Monday, July 13, 2009

IS IT GETTIN' HOT IN HERE?

Landing in Beijing is a trip.
Before they let you off the plane they make you sit there while guys in masks come through and check everyone's temperature.
When they paused and hovered over a couple up near the front, the rest of the plane flipped out, grabbing masks out of their luggage and murmuring nervously.
This ended up being a lark, and we all deplaned happily.



It got more interesting upon actually entering the Beijing airport.
Bombs and knives? No biggie. Just make sure you're not sick. Every checkpoint you pass through has infrared cameras that display your body heat on these big color monitors.
These dudes are not messing around.




Very cool, and scary as shit all at the same time.



Funny story...
Immediately after we landed, they closed the airport due to weather.
Supposedly they were routing flights to Mongolia.

AWESOME UNDER PRESSURE

Spent much of today packing.
Since i had a full day to pack, it of course took ridiculously longer than usual to get my shit together.
i would pace back and forth barefoot in my apartment, picking some things up and putting others away. My mind was awash with hundreds of completely irrelevant thoughts...
Suddenly i was aware of an acute stinging sensation in the heel of my foot.
Lifting my leg i was amused to find a square piece of something stuck in the padded tissue of my heel.
i reached down to pull it out, and did a double take as a long dagger-like piece of glass emerged, trailing behind it a glistening arc of wet crimson.

At this point my thoughts became a bit more focused.
Including:
"What the fuck? Seriously?"
"Do you realize how much walking i have to do over the next few weeks?"
"Where the hell did this glass come from anyway?"
And of course the obligatory "Ow ow, Dammit!"

Eventually the bleeding stopped, and i'm not having any trouble walking. Yay!
And wonder of wonders, i actually finished packing.

Thursday, July 9, 2009

THE SOUND OF INEVITABILITY

i made my last commute to work on my bike today.
http://bit.ly/AFrw8
This is actually happening. Unreal.

Wednesday, July 8, 2009

GULP

Enthusiasm over my coming trip isn't so much fading, as it's slowly being replaced by an onset of near heart stopping panic.
Granted, i knew this would come eventually.
But as word gets out about my departure, and i make the rounds saying my goodbyes... the actual reality of not working here any longer is beginning to set in.
And i think... Holy shit!

People that know me are well aware that i hate my job with the intensity of a thousand suns. But working here has been such a huge chunk of my life for nearly 5 years now.
And here i am pushing away from my desk, standing up, and simply walking the fuck away.

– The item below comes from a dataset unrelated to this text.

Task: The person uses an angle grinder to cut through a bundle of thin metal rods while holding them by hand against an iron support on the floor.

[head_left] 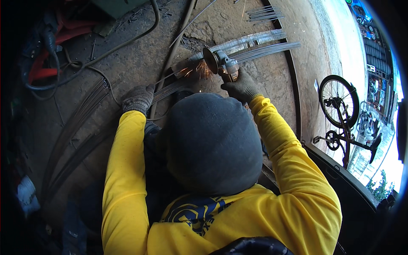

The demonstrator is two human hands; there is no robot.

Of course this is the right decision.
My only regret is not having done it sooner.
But still the reality that is my abandoning all of this angst and drama that has been such a ridiculously huge part of my life is creeping up on me. What on earth will i do without it? Sounds fucking insane doesn't it? Nevermind the fear of being... you know. Jobless.

And yes.
Though my heart mostly aches in the absence of wonderful people who had previously escaped this company, i will certainly miss many of those left behind, whom i myself will now be leaving.
Strange that i didn't realize this until i heard myself saying goodbye.